Looking ahead

The partnership has produced a document which explains in detail how it is moving forward. Areas covered include:

  • Urgent and emergency care: Work to integrate urgent care is being prioritised so that people can have their urgent care needs better met outside of the emergency department.
  • Planned care: Commissioning policies for the majority of clinical specialities and planned care (for example musculoskeletal conditions and eye care) will be standardised to reduce variation.
  • Maternity: A safety forum will share learning within the local maternity system. Women, their families and staff will be made aware of the maternity choices available and care will be personalised. Public health pathways will be developed to support women to be at optimum health before and during pregnancy.
  • Cancer: Models for personalised support coordination that fit local needs will be developed with patients, staff and communities.
  • Stroke: Best practice care for people with atrial fibrillation will be rolled out in every GP practice, aiming to prevent over 190 strokes over three years and saving £2.5 million. Around nine in 10 people with atrial fibrillation will be managed locally by GPs.
  • Hospitals: Hospitals will work more closely together, through initiatives such as a shared supply system for medicines, a new IT system to enable clinicians to share X-rays and other scans, centralised immunology services, and vascular services (both surgery and interventional radiology) being delivered as a single West Yorkshire vascular service.

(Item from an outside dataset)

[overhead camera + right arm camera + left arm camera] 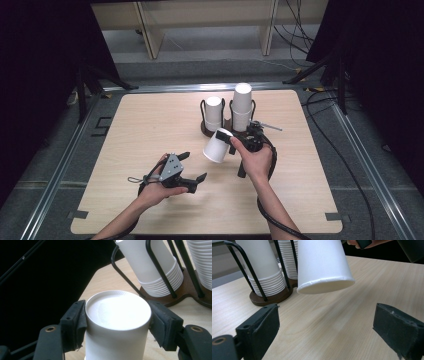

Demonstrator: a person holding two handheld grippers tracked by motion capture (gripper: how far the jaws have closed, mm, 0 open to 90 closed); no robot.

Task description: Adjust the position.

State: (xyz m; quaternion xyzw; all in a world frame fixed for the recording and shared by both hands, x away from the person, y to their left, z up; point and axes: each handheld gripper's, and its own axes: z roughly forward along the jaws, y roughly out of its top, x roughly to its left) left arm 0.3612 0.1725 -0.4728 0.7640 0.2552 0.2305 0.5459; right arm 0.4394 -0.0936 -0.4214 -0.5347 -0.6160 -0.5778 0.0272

  • Mental health: Providers will continue to develop and manage a process of working together to assign acute beds from the combined total bed-base rather than on an individual organisation basis. This approach will help prevent patients being moved to a hospital bed out of the area and reduce unnecessary admissions so care is provided closer to home. Other initiatives include providing consistent care as close to home as possible through crisis/intensive home-based treatment services, a new rehabilitation and recovery pathway providing intensive community support for people with complex mental health needs, and designing a future model of assessment and treatment provision for people with learning disabilities.
  • Primary care: Over the next three years a coordinated programme of support will significantly improve primary care management of hypertension, cholesterol levels and diabetes. This will have a positive impact on the number of cardiovascular disease events such as a heart attack or stroke, reducing the traumatic impact of these incidents upon individuals, their families and communities.
  • Workforce: Health and social care careers will be promoted to ensure a reliable future workforce. Read the workforce plan here.
  • Digital: Technology facilities for staff will be improved across the area to facilitate better communication, and the clinical information securely shared across the partnership will be increased to improve integrated patient care.